Sur ce territoire, la part de maisons individuelles conditionne directement le nombre de projets décidables sans assemblée générale. On relève 1.98 personne(s) par logement, un rattachement intercommunal à CC du Bas Armagnac, 107 habitants, en zone climatique H2c. Ces valeurs ne décident d'aucun projet à elles seules, mais elles fixent l'ordre de grandeur dans lequel un chiffrage à Mormès est crédible.
Le cas de référence retenu ici porte sur 105 m², en zone H2c : après un bouquet complet, la consommation recule d'environ 13 000 kWh par an, soit près de 1 400 € au tarif de référence. Côté financement, l'assiette est plafonnée à 40 000 € HT dès trois classes gagnées, l'aide ANAH s'échelonne de 4 000 € à 32 000 € selon le revenu fiscal de référence, et l'accompagnement obligatoire est pris en charge jusqu'à 2 000 €.
L'écueil le plus coûteux reste le générateur commandé avant le calcul de déperditions après travaux.
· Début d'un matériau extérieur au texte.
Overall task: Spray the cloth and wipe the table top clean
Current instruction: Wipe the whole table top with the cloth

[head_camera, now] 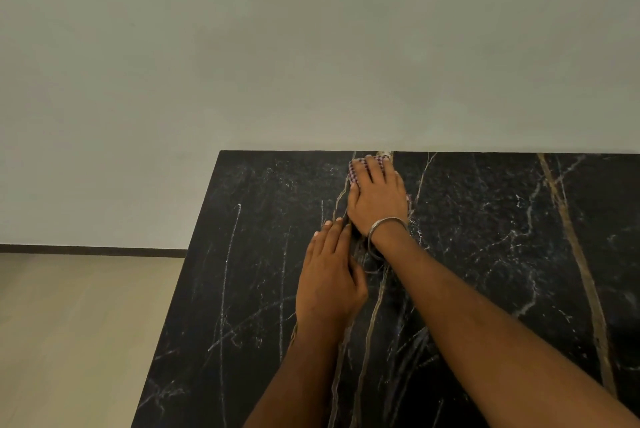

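A black marble table top (485, 237) with white and gold veins fills the lower right of the head view. My right hand (377, 199), a metal bangle on its wrist, lies flat on a checked pink cloth (355, 169) near the table's far edge. Most of the cloth is hidden under the palm; only its far and left edges show. My left hand (329, 278) rests flat on the table just behind and left of the right wrist, fingers straight. No spray bottle is in view.
A plain pale wall (311, 47) stands directly behind the table's far edge. Beige floor (69, 341) and a dark skirting strip lie to the left, beyond the table's left edge.
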A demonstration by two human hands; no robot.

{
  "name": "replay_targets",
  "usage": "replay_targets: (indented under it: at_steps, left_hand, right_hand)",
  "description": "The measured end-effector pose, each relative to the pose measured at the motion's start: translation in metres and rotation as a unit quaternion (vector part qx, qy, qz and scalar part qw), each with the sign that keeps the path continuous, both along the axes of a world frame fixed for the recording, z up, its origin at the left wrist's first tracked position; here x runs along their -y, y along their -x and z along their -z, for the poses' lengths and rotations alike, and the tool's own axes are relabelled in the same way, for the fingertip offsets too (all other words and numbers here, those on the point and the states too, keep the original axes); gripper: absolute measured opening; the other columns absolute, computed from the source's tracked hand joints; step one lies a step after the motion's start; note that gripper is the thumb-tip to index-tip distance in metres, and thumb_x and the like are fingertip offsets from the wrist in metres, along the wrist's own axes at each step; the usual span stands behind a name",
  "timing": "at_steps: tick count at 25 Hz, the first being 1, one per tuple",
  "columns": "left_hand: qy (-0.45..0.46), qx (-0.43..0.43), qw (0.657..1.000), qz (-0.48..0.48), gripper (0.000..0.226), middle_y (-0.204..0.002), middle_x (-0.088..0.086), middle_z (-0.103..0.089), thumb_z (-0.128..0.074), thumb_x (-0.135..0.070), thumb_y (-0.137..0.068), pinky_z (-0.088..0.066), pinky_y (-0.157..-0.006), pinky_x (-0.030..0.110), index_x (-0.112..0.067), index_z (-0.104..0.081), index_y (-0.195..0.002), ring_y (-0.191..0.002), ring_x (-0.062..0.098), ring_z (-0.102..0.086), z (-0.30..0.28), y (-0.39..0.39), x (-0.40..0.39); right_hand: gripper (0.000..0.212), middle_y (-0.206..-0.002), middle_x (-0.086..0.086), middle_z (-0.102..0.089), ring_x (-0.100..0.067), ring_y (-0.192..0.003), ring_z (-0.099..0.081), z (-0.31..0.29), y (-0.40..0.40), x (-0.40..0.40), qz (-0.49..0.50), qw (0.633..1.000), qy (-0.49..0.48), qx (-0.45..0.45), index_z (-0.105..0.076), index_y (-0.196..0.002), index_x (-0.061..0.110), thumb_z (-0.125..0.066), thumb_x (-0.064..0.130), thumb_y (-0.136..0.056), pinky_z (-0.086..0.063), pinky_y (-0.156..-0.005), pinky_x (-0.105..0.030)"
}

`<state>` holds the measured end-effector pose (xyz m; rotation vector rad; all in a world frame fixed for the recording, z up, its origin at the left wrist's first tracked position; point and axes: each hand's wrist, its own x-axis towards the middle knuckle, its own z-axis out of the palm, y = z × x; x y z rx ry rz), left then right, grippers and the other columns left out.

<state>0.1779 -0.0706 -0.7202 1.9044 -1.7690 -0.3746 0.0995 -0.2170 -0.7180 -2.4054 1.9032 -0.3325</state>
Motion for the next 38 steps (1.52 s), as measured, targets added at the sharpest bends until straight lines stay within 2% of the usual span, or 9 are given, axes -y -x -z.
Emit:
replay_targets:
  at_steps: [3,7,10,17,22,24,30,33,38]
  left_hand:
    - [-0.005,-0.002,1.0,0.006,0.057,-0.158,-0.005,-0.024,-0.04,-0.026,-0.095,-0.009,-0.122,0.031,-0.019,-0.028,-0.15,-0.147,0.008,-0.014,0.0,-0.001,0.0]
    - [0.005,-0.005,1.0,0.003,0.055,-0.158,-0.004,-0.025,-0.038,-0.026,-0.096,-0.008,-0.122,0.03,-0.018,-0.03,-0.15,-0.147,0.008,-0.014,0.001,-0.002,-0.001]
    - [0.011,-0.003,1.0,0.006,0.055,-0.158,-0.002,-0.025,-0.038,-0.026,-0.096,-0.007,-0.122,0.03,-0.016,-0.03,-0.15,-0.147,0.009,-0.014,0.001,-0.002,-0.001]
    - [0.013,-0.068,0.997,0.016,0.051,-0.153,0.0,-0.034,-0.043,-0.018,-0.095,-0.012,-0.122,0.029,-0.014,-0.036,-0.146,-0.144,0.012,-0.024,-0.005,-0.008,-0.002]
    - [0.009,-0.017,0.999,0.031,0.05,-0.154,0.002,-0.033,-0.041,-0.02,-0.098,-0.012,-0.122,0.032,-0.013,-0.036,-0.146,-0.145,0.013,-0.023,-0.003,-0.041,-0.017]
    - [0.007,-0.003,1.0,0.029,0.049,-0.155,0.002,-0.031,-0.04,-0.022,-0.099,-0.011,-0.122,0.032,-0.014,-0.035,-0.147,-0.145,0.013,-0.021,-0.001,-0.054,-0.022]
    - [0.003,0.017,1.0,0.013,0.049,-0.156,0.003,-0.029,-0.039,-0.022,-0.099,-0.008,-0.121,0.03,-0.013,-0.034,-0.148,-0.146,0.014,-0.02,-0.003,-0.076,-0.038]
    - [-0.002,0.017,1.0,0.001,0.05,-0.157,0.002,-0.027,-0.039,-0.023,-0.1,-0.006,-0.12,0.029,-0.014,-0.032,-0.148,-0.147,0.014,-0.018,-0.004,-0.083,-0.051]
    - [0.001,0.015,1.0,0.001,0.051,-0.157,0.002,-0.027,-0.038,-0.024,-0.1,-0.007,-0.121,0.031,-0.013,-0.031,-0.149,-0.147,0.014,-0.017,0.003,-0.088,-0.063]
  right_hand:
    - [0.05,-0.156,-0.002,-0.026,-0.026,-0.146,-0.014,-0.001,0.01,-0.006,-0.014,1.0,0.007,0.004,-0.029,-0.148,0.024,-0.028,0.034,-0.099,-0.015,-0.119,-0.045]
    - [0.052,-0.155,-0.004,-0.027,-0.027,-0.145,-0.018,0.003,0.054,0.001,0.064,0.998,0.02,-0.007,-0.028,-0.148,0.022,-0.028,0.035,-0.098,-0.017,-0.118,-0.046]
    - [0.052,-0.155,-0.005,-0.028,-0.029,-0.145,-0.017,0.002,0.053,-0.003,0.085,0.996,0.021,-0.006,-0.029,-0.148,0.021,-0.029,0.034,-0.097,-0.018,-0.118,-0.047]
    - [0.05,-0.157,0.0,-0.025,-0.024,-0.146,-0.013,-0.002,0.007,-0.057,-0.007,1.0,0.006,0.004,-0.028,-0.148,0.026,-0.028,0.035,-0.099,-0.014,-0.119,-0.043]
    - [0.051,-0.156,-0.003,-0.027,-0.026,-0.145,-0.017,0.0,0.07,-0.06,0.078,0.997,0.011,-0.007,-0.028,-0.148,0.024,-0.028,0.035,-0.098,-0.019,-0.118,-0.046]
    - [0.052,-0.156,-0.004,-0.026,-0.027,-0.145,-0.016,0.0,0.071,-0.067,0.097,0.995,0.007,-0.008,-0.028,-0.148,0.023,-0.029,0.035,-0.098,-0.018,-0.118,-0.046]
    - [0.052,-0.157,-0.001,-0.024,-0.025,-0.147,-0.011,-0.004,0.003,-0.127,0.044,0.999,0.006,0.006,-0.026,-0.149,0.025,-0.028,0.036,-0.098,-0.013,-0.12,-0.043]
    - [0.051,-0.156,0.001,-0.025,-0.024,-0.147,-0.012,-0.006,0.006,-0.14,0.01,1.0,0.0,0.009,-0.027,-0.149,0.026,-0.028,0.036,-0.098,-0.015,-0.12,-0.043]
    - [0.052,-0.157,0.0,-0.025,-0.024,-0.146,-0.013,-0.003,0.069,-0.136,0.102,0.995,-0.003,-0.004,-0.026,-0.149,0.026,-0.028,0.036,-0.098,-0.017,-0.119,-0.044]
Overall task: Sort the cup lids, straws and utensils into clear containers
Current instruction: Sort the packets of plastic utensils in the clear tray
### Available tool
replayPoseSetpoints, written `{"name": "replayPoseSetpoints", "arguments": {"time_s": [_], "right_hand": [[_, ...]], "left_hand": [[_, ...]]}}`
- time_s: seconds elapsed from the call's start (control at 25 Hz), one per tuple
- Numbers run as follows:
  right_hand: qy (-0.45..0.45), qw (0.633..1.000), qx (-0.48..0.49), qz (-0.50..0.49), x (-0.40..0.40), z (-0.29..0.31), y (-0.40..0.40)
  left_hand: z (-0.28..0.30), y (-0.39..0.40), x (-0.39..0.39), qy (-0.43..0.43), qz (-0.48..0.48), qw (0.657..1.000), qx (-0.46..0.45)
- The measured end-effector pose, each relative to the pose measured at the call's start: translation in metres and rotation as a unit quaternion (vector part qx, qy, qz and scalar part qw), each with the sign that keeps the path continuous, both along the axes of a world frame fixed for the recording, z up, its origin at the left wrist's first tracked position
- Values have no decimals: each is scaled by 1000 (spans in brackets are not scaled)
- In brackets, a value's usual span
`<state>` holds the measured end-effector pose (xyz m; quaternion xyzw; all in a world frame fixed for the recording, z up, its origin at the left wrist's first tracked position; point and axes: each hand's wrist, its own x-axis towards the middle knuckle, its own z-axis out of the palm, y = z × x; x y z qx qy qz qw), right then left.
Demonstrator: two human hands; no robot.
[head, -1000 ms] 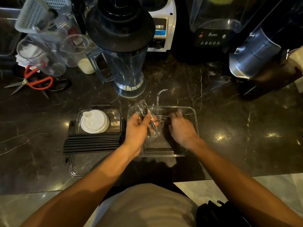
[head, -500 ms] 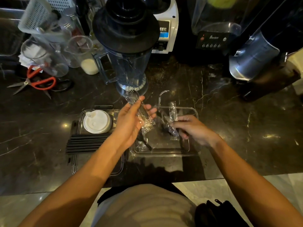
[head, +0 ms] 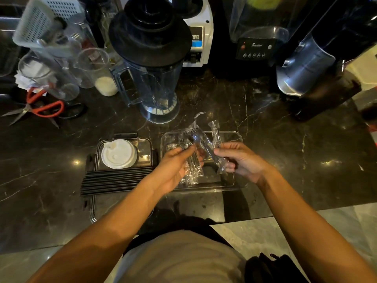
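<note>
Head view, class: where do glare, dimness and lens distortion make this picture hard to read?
Head view: dim overall; bright glints on the dark marble counter; the wrapped utensils blur into the clear container; wide-angle bending tilts the blender jug at the edges.

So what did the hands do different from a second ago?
Both hands lifted out of the clear container. The left hand now grips several wrapped utensils; the right hand took hold of one wrapped utensil. The white lids and black straws stayed put.

Dark veined marble counter under dim light spots, pale stone floor below its edge.
</note>
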<state>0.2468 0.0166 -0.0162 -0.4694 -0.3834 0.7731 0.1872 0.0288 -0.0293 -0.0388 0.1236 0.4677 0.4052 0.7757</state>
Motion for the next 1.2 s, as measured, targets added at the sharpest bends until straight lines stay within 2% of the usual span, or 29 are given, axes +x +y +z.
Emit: {"name": "replayPoseSetpoints", "arguments": {"time_s": [0.2, 0.36, 0.6, 0.8, 0.88, 1.0, 1.12, 1.2], "right_hand": [[28, 999, 16, -39, 2, -1, -6], [-35, 999, 23, 33, -7, -3, -13], [-100, 992, 23, 75, -17, -11, -17], [-165, 975, 31, 147, -17, 2, -15], [-231, 950, 82, 191, -10, 14, -6], [-349, 864, 249, 264, -7, 29, 4], [-378, 773, 367, 353, -14, 41, 8], [-397, 741, 410, 353, -24, 45, 9]], "left_hand": [[-4, -4, -2, -8, 2, 1000, 6], [-9, -5, -5, -1, -13, 1000, 5], [-14, -6, -8, -13, -1, 1000, 22], [-12, -7, -8, 12, 44, 999, -1], [-10, -6, -14, -12, 42, 999, 0], [-7, -5, -20, -11, -9, 1000, 6], [-2, -2, -22, 36, -98, 994, 31], [2, 3, -24, 69, -169, 982, 45]]}}
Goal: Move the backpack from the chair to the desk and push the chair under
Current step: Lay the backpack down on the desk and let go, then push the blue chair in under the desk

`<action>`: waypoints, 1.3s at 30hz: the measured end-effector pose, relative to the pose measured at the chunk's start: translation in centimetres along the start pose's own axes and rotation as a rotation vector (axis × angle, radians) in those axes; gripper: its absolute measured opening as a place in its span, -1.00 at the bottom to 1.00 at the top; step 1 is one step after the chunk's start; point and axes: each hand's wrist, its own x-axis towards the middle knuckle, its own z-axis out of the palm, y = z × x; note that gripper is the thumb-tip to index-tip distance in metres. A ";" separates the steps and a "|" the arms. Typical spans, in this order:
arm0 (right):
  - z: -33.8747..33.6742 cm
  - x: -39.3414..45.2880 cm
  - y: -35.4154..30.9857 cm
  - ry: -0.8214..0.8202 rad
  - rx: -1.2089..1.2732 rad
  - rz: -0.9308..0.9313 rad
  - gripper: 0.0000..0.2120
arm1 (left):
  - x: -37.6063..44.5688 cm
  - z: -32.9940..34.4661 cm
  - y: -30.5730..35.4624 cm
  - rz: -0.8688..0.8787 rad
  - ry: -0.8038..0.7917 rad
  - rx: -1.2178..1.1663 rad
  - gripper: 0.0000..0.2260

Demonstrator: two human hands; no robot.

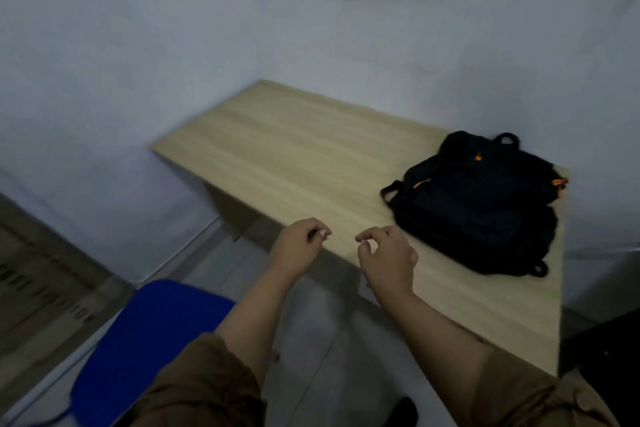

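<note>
Backpack [474, 204]: on desk [294, 156]. Your left hand [298, 246] and right hand [386, 260]: loosely curled, empty. Chair [145, 350]: unpushed; an off-centre shove risks striking the desk leg.

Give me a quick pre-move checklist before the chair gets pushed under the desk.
1. Backpack resting on the desk: ok.
2. Left hand empty: ok.
3. Right hand empty: ok.
4. Hands on the blue chair: not ok, neither touches it.
5. Chair tucked under the desk: not ok, its seat sits out to the left.
6. Floor under the desk free of obstacles: cannot tell, mostly hidden.
</note>
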 end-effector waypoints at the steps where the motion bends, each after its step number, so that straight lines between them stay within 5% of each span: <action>1: 1.1 -1.7 -1.1 -0.034 0.005 -0.023 -0.83 | -1.9 -1.6 -1.2 -0.019 0.022 0.003 -0.84; 6: 6.1 -8.9 -6.0 -0.200 -0.003 -0.152 -0.85 | -9.9 -8.6 -5.8 -0.165 0.095 -0.036 -0.83; 17: 13.5 -21.3 -15.3 -0.591 0.068 -0.524 -0.88 | -25.5 -18.9 -10.9 -0.481 0.557 -0.032 -0.82; 27: 17.4 -32.6 -21.2 -0.848 0.091 -0.802 -0.83 | -37.0 -26.2 -15.7 -0.579 0.816 0.119 -0.81; 33: 21.0 -38.9 -24.4 -0.901 0.000 -0.873 -0.67 | -42.8 -30.4 -21.3 -0.586 0.824 0.200 -0.82; 39: 24.7 -43.5 -25.7 -0.770 -0.343 -1.079 -0.36 | -45.3 -32.4 -26.9 -0.566 0.517 0.167 -0.56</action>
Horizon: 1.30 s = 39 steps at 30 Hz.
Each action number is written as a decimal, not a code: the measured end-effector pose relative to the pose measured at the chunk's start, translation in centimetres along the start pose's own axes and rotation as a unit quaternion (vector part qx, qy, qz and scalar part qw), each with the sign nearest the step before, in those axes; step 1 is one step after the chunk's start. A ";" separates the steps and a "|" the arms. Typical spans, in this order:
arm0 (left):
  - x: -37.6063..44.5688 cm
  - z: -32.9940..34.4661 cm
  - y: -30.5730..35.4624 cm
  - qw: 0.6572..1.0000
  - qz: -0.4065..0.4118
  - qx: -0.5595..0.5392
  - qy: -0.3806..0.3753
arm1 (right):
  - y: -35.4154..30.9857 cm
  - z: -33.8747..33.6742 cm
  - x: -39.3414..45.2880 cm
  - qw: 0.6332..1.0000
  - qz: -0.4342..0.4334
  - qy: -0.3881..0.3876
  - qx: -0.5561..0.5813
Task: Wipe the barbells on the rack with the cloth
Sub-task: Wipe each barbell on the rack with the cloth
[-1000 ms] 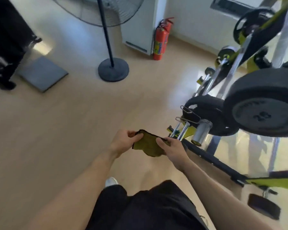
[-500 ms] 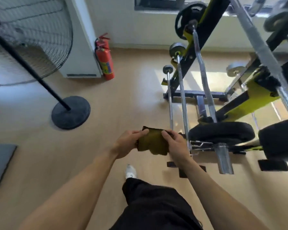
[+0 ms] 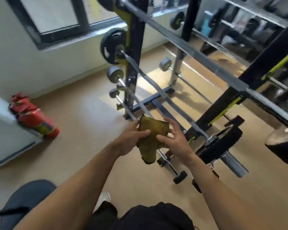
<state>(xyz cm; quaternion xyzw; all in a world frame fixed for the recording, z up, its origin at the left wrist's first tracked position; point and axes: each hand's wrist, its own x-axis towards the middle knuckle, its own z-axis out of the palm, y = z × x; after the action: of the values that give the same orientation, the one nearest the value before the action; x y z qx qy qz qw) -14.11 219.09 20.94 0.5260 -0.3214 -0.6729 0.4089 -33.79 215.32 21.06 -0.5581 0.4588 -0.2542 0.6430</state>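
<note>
An olive-green cloth (image 3: pixel 150 136) hangs in front of me, pinched between both hands. My left hand (image 3: pixel 131 138) grips its left side; my right hand (image 3: pixel 173 140) holds its right edge with fingers spread. Behind the cloth stands a black and yellow-green rack (image 3: pixel 135 47) carrying several barbells. A long straight bar (image 3: pixel 186 48) crosses the upper right. A curved bar (image 3: pixel 156 87) and thinner bars (image 3: pixel 131 97) slope down toward my hands. A black plate (image 3: pixel 221 143) sits on a bar end to the right of my right hand.
A red fire extinguisher (image 3: pixel 33 118) leans by the white unit at the left wall. A fan base (image 3: pixel 27 196) lies at lower left. A dark-framed window (image 3: pixel 60 19) runs along the back wall. More racks and plates crowd the right side. The floor is wood.
My view has swung up and to the right, toward the rack. The cloth has unfolded and now hangs lower between my hands, and my right fingers have spread.
</note>
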 end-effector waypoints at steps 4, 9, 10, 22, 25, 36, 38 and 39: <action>3.7 -2.9 4.3 0.990 -0.021 0.075 -0.115 | -1.3 0.6 1.2 0.995 -0.003 0.102 -0.022; 7.7 -1.8 10.2 0.944 0.036 0.295 -0.146 | -4.9 -0.3 2.3 0.966 -0.049 0.238 -0.092; 8.6 -1.1 11.5 0.940 0.060 0.307 -0.136 | -6.0 -0.7 2.6 0.959 -0.055 0.258 -0.107; 19.3 7.6 22.1 0.894 0.347 0.278 -0.046 | -19.0 -10.4 10.2 0.799 -0.033 0.403 -0.445; 21.6 7.5 22.7 0.827 0.433 0.358 -0.004 | -19.7 -12.2 12.5 0.721 0.130 0.345 -0.587; 29.1 0.4 23.3 0.732 0.493 0.453 0.130 | -20.9 -11.9 20.5 0.740 0.159 0.258 -0.600; 30.0 -0.8 23.6 0.720 0.506 0.455 0.133 | -21.2 -11.5 21.6 0.748 0.163 0.251 -0.593; 30.5 -1.4 23.8 0.717 0.514 0.452 0.134 | -21.4 -11.2 22.3 0.752 0.163 0.247 -0.589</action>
<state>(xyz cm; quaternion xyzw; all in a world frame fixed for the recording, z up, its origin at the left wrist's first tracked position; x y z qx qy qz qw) -11.18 181.08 27.53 0.4866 -0.7499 -0.0570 0.4445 -29.58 185.84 35.07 -0.6607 0.7447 0.0457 0.0827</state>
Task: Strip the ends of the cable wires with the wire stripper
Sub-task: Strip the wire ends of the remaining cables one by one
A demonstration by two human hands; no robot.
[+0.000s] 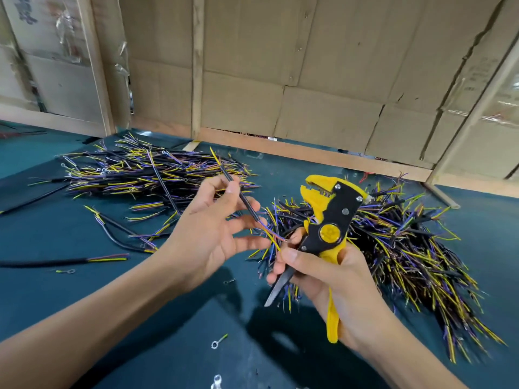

Sa reprise après coup coûte couramment 10 à 20 % du poste, soit 6 825 € à 13 650 € sur le chiffrage retenu à Mormès — un montant qui n'est jamais couvert une seconde fois par l'aide, déjà consommée.
Le solde se finance : à Mormès, le reste à charge du cas type le plus aidé s'établit à 6 000 € après aide ANAH et prise en charge de l'accompagnement jusqu'à 2 000 €. Étalé en éco-prêt sur quinze ans, cela représente environ 35 € par mois, quand le bouquet maison contribue déjà à 1 400 € d'économie annuelle attendue.
Le climat entre dans le calcul réglementaire : la zone H2c applicable à Mormès correspond à une base de 225 kWh/m²/an. Plus cette base est élevée, plus le traitement complet de l'enveloppe d'une maison rentabilise vite son surcoût, à performance identique.
Maisons ou logements collectifs, la réponse technique diffère : à Mormès, la part de maisons atteint 98 % du parc (53 logements). Pour le traitement complet de l'enveloppe d'une maison, cela signifie que l'échafaudage et l'occupation du logement pendant le chantier conditionne la majorité des chantiers plutôt qu'une minorité de cas.
La séquence prime sur la vitesse : le traitement complet de l'enveloppe d'une maison occupe une entreprise générale ou un groupement d'artisans RGE durant huit à quatorze semaines à Mormès. Son positionnement dans le calendrier — après l'audit, avant la mise en service — conditionne la qualité des interfaces entre lots bien plus que le choix de l'entreprise.
L'arbitrage se fait en part d'assiette : à Mormès, le bouquet maison en absorbe environ 171 %. Il reste donc de la marge pour les autres lots du bouquet, sachant que l'aide portée par ce seul poste va de 18 000 € à 32 000 € selon la catégorie de ressources.
Le gain se calcule, il ne s'annonce pas : le traitement complet de l'enveloppe d'une maison traite 45 à 65 % du besoin. Appliqué au cas de référence à Mormès, en zone H2c, cela ramène 10 636 à 15 364 kWh par an, valorisés 1 142 € à 1 650 € au tarif conventionnel 2026.